Questa situazione ha ulteriormente avvicinato Budapest alla Repubblica Popolare. Negli anni recenti le imprese cinesi hanno aumentato gli investimenti nel Paese per un importo totale che oscilla tra i 16 e i 18 miliardi di euro circa. Nel 2022, è prevista la costruzione di una fabbrica di batterie per i veicoli elettrici a Debrecen da parte della Contemporary Amperex Technology Co. Limited, che investirà intorno ai 6,5 miliardi di euro. L’Ungheria ha perfezionato le relazioni con Huawei per mezzo di un accordo per la creazione di un sistema cloud con 4iG Nyrt, la maggiore società di telecomunicazioni magiara. La guerra russo-ucraina ha compromesso i rapporti tra l’Ungheria e i partner euro-atlantici. Budapest, con la sua presidenza del Consiglio, ostacolerà gli atti europei nei dossier. Orbán è in sintonia con il framework cooperativo della “All-Weather Comprehensive Strategic Partnership of a New Era”. Pattuita nella primavera dell’anno in corso, a Budapest, la “Partnership Strategica” mette nero su bianco la volontà di perfezionare la cooperazione economica e securitaria.

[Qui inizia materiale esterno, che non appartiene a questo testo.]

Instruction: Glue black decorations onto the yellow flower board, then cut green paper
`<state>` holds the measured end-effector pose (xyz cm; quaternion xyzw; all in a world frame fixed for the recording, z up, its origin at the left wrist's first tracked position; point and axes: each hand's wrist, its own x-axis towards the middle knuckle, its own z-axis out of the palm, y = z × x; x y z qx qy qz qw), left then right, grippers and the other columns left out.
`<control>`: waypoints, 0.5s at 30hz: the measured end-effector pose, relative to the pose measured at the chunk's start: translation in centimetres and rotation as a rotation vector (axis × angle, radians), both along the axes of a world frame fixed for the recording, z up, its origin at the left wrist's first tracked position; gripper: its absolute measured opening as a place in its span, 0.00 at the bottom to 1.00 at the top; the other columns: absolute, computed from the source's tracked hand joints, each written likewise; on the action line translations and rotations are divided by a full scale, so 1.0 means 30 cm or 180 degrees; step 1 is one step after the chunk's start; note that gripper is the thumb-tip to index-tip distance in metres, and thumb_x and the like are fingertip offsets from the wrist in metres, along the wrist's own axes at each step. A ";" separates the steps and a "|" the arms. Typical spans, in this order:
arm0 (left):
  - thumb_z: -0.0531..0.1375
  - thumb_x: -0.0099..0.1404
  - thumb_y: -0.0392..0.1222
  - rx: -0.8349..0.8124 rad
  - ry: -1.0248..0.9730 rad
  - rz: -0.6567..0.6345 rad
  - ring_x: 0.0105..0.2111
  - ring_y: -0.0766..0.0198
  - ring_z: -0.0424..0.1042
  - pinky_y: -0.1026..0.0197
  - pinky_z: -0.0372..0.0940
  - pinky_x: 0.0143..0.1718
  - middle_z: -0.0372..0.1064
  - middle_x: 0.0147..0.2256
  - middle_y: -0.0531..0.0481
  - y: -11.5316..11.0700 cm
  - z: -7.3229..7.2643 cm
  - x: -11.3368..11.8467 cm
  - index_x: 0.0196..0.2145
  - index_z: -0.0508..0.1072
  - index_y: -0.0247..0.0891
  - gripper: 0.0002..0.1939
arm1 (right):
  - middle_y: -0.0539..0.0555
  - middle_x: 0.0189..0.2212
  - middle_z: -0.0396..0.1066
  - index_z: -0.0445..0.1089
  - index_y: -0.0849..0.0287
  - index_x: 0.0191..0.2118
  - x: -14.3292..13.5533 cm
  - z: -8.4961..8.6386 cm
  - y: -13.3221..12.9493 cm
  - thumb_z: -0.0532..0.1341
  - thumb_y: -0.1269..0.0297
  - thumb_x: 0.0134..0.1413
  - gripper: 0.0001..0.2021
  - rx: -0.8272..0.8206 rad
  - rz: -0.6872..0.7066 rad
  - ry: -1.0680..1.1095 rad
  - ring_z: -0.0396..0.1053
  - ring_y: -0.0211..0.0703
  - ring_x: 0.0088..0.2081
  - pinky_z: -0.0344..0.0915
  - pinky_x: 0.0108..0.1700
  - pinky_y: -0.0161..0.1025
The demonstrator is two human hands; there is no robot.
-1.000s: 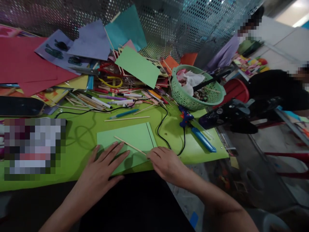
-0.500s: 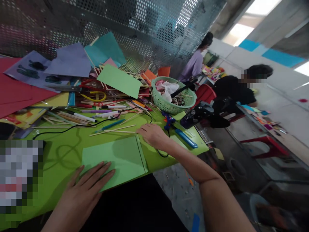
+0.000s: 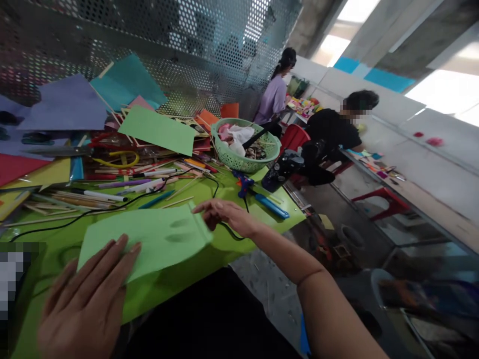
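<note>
A sheet of light green paper (image 3: 149, 237) lies at a slant over the near part of the table, its right end raised and bowed. My left hand (image 3: 92, 289) rests flat on the left part of the sheet, fingers stretched out. At the sheet's right end, my right hand (image 3: 224, 217) has its fingers curled around the edge near the upper corner. A narrow folded strip runs down that end. Just beyond my right hand lie a blue glue gun (image 3: 244, 183) and a blue-handled cutter (image 3: 272, 206).
Pens, sticks, scissors (image 3: 123, 158) and coloured paper are piled at the back left. A green basket (image 3: 245, 164) with scraps stands behind the glue gun. A black cord (image 3: 86, 212) crosses the table. Two people sit farther off at other tables. A perforated metal panel (image 3: 149, 35) rises behind.
My right hand has moved from beyond the paper's upper right corner onto its right edge. That end of the paper has lifted off the table. The camera view has shifted right.
</note>
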<state>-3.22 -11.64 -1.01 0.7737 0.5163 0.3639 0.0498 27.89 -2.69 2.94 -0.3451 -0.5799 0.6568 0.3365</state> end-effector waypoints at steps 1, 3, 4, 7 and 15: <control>0.54 0.66 0.42 0.0081 0.0129 0.0007 0.63 0.41 0.67 0.30 0.50 0.69 0.58 0.68 0.64 0.014 0.002 0.019 0.69 0.56 0.68 0.36 | 0.53 0.36 0.72 0.72 0.60 0.56 0.001 0.006 -0.010 0.60 0.44 0.64 0.26 -0.0041 -0.0075 0.0153 0.69 0.38 0.34 0.68 0.40 0.36; 0.53 0.69 0.40 0.0246 0.0424 -0.0046 0.61 0.44 0.69 0.33 0.51 0.69 0.59 0.68 0.62 0.043 0.001 0.051 0.70 0.55 0.68 0.35 | 0.51 0.37 0.71 0.70 0.57 0.59 0.003 0.020 -0.025 0.69 0.51 0.56 0.27 -0.0055 -0.0305 0.0365 0.68 0.38 0.36 0.67 0.41 0.35; 0.53 0.69 0.38 0.0307 0.0533 -0.0108 0.61 0.45 0.69 0.34 0.50 0.69 0.59 0.68 0.61 0.057 -0.002 0.064 0.70 0.54 0.67 0.36 | 0.50 0.37 0.71 0.68 0.56 0.60 0.005 0.028 -0.029 0.71 0.55 0.52 0.31 -0.0064 -0.0413 0.0457 0.68 0.39 0.37 0.67 0.42 0.35; 0.53 0.71 0.34 0.0407 0.0725 -0.0319 0.63 0.49 0.67 0.38 0.46 0.70 0.59 0.68 0.57 0.100 -0.023 0.085 0.71 0.53 0.64 0.37 | 0.49 0.37 0.72 0.60 0.52 0.66 0.016 0.044 -0.034 0.74 0.62 0.46 0.41 -0.0062 -0.0708 0.0679 0.69 0.40 0.37 0.68 0.43 0.37; 0.58 0.70 0.59 -0.0301 0.0351 -0.1087 0.70 0.47 0.54 0.43 0.53 0.68 0.50 0.72 0.44 0.239 0.075 0.111 0.73 0.49 0.50 0.40 | 0.49 0.34 0.70 0.51 0.48 0.71 0.092 0.056 -0.085 0.72 0.62 0.46 0.48 0.0390 -0.1227 0.0401 0.68 0.43 0.34 0.65 0.36 0.38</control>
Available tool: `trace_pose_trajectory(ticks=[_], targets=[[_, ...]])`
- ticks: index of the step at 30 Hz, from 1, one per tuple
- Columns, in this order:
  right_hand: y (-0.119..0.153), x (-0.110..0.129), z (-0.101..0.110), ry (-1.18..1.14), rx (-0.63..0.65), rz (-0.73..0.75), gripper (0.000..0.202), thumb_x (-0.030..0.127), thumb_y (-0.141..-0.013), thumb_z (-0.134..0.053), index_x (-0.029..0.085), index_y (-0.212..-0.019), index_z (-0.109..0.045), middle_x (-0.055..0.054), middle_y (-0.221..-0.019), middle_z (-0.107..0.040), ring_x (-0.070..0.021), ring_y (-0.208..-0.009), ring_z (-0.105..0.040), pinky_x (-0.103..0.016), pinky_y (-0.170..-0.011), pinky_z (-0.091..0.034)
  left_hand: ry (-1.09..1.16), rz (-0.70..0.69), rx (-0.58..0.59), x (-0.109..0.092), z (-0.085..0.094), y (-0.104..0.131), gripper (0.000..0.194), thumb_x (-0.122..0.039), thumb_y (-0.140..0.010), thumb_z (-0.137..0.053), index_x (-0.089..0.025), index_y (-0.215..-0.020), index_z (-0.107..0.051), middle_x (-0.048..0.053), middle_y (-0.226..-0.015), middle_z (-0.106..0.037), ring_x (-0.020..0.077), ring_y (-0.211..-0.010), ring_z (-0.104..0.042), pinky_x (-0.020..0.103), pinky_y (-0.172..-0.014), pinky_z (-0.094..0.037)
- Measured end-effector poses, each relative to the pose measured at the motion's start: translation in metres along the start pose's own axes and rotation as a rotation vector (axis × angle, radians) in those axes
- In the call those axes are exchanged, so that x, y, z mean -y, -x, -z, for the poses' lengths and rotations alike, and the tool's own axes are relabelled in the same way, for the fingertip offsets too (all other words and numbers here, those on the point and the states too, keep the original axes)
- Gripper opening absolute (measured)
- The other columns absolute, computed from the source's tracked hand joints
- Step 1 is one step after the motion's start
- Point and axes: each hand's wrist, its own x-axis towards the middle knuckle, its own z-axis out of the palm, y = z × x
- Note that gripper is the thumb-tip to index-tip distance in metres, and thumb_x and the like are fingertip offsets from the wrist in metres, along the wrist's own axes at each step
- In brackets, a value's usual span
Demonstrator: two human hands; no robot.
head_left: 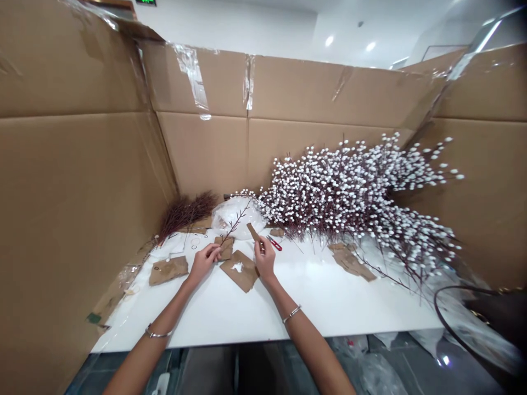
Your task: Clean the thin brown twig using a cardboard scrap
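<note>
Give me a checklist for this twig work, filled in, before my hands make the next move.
1. Left hand has the bare twig: ok.
2. Right hand has the brown strip: ok.
3. Red-handled tool lies near the right hand: ok.
4. White-budded branches clear of both hands: ok, heaped to the right.
5. Space around the hands free of scraps: not ok, cardboard pieces lie about them.
6. Strip free of tears: cannot tell, too small.
</note>
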Motion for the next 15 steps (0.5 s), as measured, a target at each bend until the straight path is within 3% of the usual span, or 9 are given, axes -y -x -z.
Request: trace_pose_trajectory(ticks=[10, 15], targets=[[0.003, 0.006, -0.001, -0.034, -0.021, -0.041, 0.03, 0.034, -0.091, -0.05, 0.014, -0.108, -0.064, -0.011, -0.099, -0.069, -0.0173, -0.079, -0.063, -0.027, -0.064, -0.051, 0.063, 0.017, -0.016, -0.002, -0.004, 0.002, 0.032, -0.045, -0.084, -0.063, -0.014, -0.094, -0.067, 0.001, -0.064, -0.067, 0.0126, -0.054, -0.054, 0.024, -0.059, -0.043], [-0.015, 0.027, -0.004, -0.084, -0.077, -0.033, 0.03, 0.037, -0.089, -0.053, 0.015, -0.104, -0.065, -0.009, -0.094, -0.069, -0.0177, -0.079, -0.062, -0.029, -0.067, -0.05, 0.13, -0.016, -0.109, -0.029, -0.006, -0.015, 0.033, -0.045, -0.085, -0.062, -0.014, -0.092, -0.065, 0.001, -0.064, -0.066, 0.0123, -0.053, -0.055, 0.024, -0.056, -0.044]])
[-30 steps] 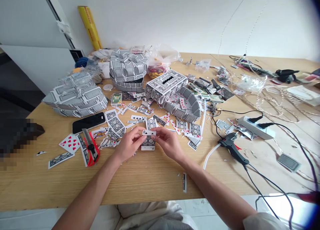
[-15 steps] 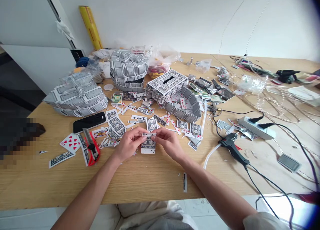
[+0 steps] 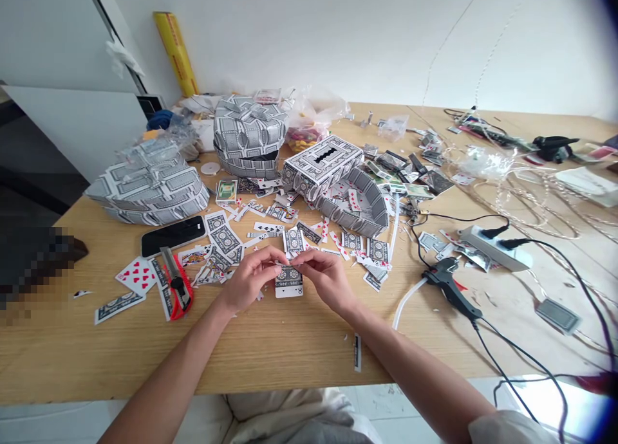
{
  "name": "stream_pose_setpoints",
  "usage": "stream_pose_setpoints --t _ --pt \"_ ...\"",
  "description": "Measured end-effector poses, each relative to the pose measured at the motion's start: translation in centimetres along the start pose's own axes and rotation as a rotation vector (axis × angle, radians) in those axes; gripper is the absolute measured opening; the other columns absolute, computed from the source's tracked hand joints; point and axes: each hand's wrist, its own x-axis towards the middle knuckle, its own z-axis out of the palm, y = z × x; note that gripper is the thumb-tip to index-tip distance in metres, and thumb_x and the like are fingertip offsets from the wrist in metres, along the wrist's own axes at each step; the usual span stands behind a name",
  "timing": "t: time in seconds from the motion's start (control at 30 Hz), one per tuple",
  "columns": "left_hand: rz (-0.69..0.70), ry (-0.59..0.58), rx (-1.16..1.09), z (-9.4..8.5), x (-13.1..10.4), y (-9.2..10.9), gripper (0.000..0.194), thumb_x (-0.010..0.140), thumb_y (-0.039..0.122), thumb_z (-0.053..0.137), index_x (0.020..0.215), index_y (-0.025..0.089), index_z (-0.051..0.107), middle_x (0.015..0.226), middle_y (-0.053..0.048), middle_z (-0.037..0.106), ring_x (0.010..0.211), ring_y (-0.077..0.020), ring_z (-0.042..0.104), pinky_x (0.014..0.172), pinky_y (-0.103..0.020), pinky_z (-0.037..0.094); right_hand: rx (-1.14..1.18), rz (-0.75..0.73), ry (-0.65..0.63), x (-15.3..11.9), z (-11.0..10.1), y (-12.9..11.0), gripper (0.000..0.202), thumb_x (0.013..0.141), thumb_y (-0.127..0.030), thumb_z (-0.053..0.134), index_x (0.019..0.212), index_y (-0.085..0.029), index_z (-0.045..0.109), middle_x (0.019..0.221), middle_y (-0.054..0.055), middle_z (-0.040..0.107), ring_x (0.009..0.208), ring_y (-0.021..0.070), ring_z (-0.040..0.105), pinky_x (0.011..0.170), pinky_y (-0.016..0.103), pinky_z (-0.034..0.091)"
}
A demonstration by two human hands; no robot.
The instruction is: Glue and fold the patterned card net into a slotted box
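Observation:
Between my hands is a folded playing card, its patterned back facing up and a white strip with an 8 along the near edge. My left hand pinches its left side with thumb and forefinger. From the other side, my right hand has its fingertips closed at the card's top edge. The fingertips nearly meet there and hide part of the card. Just beyond lies another patterned card on the table, among cut card scraps.
A red utility knife and a black phone lie to the left. Card-covered boxes stand at the back. On the right are a glue gun, a power strip and loose cables.
The white strip at the card's top edge has gone out of sight under my fingers. My right fingertips have moved inward toward the left ones.

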Motion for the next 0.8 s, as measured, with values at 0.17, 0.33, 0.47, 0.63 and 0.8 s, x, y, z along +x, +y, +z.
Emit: stream_pose_setpoints --t 0.17,0.33,0.47,0.63,0.8 --pt "-0.017 0.109 0.073 0.5 0.3 -0.5 0.028 0.098 0.049 0.067 0.097 0.021 0.067 0.083 0.0 0.069 0.071 -0.0151 0.061 0.064 -0.025 0.045 -0.144 -0.074 0.073 -0.1 0.3 0.4 0.011 0.088 -0.03 0.077 0.087 -0.023 0.085 0.088 0.007 0.082 0.08 0.0219 0.073 0.076 0.034 0.056" --pt "-0.061 0.136 0.041 0.7 0.5 -1.5 0.027 0.096 0.043 0.071 0.107 0.023 0.057 0.095 -0.003 0.077 0.077 -0.0163 0.069 0.063 -0.024 0.046 -0.166 -0.019 0.01 -0.3 0.2 0.0 0.015 0.088 -0.029 0.073 0.095 -0.023 0.085 0.09 0.006 0.082 0.079 0.021 0.071 0.071 0.032 0.054" --pt "-0.027 0.112 0.059 0.6 0.3 -1.8 0.027 0.098 0.043 0.07 0.112 0.023 0.059 0.099 -0.005 0.079 0.081 -0.0186 0.075 0.067 -0.026 0.052 -0.053 0.044 -0.025 -0.3 0.2 -0.4 0.026 0.089 -0.036 0.077 0.111 -0.022 0.081 0.095 0.005 0.081 0.086 0.0209 0.072 0.077 0.032 0.056" --pt "0.064 0.091 0.181 0.9 0.1 -1.5 0.019 0.103 0.038 0.063 0.116 0.024 0.063 0.1 -0.004 0.081 0.092 -0.0196 0.077 0.079 -0.028 0.055 -0.093 0.083 -0.032 0.2 0.4 0.0 0.035 0.083 -0.052 0.086 0.095 -0.019 0.083 0.091 0.008 0.082 0.079 0.0217 0.071 0.074 0.034 0.054" --pt "0.027 0.158 0.167 0.9 0.2 -1.4 0.027 0.096 0.047 0.073 0.108 0.023 0.072 0.084 0.0 0.079 0.073 -0.0171 0.07 0.067 -0.027 0.051 -0.182 -0.046 0.038 0.0 0.0 -0.1 0.03 0.086 -0.05 0.085 0.088 -0.02 0.084 0.084 0.008 0.081 0.073 0.0206 0.068 0.068 0.032 0.052"
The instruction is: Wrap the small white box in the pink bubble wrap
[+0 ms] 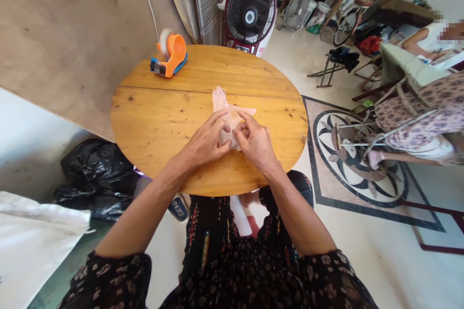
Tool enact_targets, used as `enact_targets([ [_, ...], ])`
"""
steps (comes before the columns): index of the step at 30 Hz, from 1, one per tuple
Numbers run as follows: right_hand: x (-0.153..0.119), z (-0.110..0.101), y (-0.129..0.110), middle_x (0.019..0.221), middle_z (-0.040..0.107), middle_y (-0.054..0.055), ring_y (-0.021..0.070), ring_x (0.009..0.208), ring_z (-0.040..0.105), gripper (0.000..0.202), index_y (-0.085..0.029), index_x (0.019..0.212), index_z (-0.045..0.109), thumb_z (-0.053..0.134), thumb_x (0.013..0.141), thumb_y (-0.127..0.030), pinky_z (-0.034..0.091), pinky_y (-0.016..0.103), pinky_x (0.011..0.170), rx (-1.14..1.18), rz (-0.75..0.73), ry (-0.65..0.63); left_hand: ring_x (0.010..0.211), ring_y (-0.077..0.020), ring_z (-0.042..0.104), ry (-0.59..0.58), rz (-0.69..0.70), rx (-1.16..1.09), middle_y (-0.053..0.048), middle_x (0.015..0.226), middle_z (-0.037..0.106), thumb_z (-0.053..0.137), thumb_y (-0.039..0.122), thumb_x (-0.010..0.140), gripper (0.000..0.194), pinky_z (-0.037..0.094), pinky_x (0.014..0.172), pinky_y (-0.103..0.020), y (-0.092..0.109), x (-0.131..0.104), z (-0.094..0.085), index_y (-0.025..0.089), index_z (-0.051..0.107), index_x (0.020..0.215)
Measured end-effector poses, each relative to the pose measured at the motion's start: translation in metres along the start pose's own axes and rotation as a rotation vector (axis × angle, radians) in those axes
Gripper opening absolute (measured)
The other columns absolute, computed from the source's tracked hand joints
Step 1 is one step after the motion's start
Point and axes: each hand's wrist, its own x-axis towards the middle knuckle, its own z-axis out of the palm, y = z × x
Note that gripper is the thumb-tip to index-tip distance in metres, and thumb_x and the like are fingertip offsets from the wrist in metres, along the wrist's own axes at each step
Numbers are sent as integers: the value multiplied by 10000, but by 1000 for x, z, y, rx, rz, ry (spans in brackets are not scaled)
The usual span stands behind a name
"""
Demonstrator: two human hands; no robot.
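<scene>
**Flowered top nearest, two hands busy with a thin pink sheet**

The black flowered top [232,277] is filling the near edge, and the person's forearms are reaching from it over the round wooden table [155,111]. The thin pink sheet [219,100] is lying near the middle of the table, crumpled, with one loose end pointing far and another pointing right; whether it is a bag or a wrap, I cannot tell.

The left hand [207,139] is curving in from the left, its thumb and forefinger parted and their tips resting at the sheet. The right hand [256,142] is bending more tightly, its thumb and fingers gathering at the sheet's right side. How firmly either is gripping, the view is not showing.

The handling is seemingly sitting partway: the sheet is lying out under the fingers, but its folds are looking untidy and its ends are hanging free, so some working of it is probably remaining. The orange tape dispenser [176,58] is standing at the far left, with neither hand touching it.
</scene>
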Motion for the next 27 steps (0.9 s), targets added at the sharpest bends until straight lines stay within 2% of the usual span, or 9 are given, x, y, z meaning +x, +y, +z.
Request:
enact_targets([
  [3, 0, -1, 1, 891, 701, 33, 142, 690, 609, 498, -137, 1358, 521, 516, 868, -229, 466, 282, 740, 16, 2, 26, 1288, -282, 529, -6, -4, 27, -162, 1417, 499, 580, 189, 811, 124, 499, 1024, -427, 0, -2, 0, 173, 588, 933],
  [9, 5, 3, 4, 840, 700, 10, 130, 640, 614, 457, -149, 1304, 564, 546, 853, -226, 482, 287, 734, 46, 10, 89, 1094, -236, 621, -11, 18, 12, -154, 1480, 444, 567, 212, 835, 143, 531, 967, -399, -2, -2, 1, 155, 680, 904],
  [12, 5, 8, 2, 823, 713, 18, 144, 674, 644, 448, -136, 1302, 566, 524, 859, -196, 497, 290, 741, 52, 8, 76, 1103, -236, 616, -51, -6, -9, -150, 1490, 436, 561, 210, 842, 166, 518, 989, -406, 0, -1, -1, 157, 693, 926],
  [15, -1, 8, -1, 914, 743, 50, 168, 778, 684, 450, -135, 1331, 545, 502, 891, -217, 515, 304, 788, 57, 1, 58, 1140, -242, 607, -87, -36, -16, -142, 1507, 418, 563, 228, 848, 186, 507, 1007, -407, 2, -1, -3, 166, 678, 980],
  [20, -24, 3, -5, 1111, 740, 64, 193, 981, 678, 532, -187, 1488, 365, 396, 958, -216, 513, 356, 923, 30, -99, 4, 1328, -265, 492, -92, -88, -32, -136, 1501, 427, 588, 261, 845, 180, 457, 1068, -424, 5, -1, -7, 182, 593, 1007],
  [23, -35, 7, -6, 1211, 705, 93, 228, 1107, 621, 582, -157, 1538, 269, 351, 962, -169, 489, 404, 987, -100, -180, 5, 1361, -261, 453, -58, -61, -16, -147, 1462, 454, 602, 261, 831, 180, 427, 1092, -425, 4, 0, -8, 183, 558, 987],
  [27, -39, 17, -5, 1140, 717, 132, 259, 1041, 608, 573, -113, 1541, 275, 339, 973, -156, 490, 427, 958, -308, -193, -9, 1267, -254, 504, -7, -31, 56, -133, 1328, 527, 606, 234, 803, 155, 431, 1063, -412, 6, -1, -8, 182, 564, 942],
])
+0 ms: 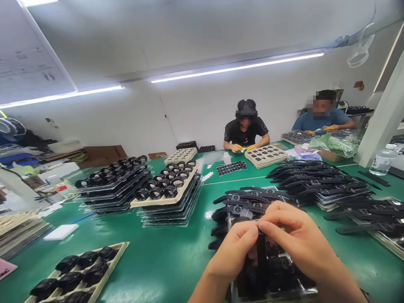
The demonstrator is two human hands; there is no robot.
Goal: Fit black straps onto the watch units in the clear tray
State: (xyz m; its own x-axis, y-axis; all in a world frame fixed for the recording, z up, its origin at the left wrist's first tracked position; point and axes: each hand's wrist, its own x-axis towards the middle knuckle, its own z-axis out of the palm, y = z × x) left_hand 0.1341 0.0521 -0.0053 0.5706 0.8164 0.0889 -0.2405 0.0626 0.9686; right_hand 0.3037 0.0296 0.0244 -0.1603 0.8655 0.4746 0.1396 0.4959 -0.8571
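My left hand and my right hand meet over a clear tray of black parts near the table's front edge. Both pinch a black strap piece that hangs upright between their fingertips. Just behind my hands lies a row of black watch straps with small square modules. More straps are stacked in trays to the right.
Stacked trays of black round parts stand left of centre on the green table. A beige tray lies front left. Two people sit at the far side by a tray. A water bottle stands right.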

Si pattuisce ancora che “le Parti si sostengono reciprocamente e con fermezza nella salvaguardia della sovranità, della sicurezza e dell’integrità territoriale nazionale”.
L’Ungheria apre così alla “One China Policy”, Budapest è infatti contraria “a tutte le forme di attività separatiste volte a rompere l’unità della Cina”, una netta differenziazione rispetto all’Unione Europea nell’eventualità, probabile, U.S.A. permettendo, dell’invasione da parte della Cina dell’isola di Taiwan. L’Ungheria, gradualmente, si allontana dal framework economico-securitario occidentale.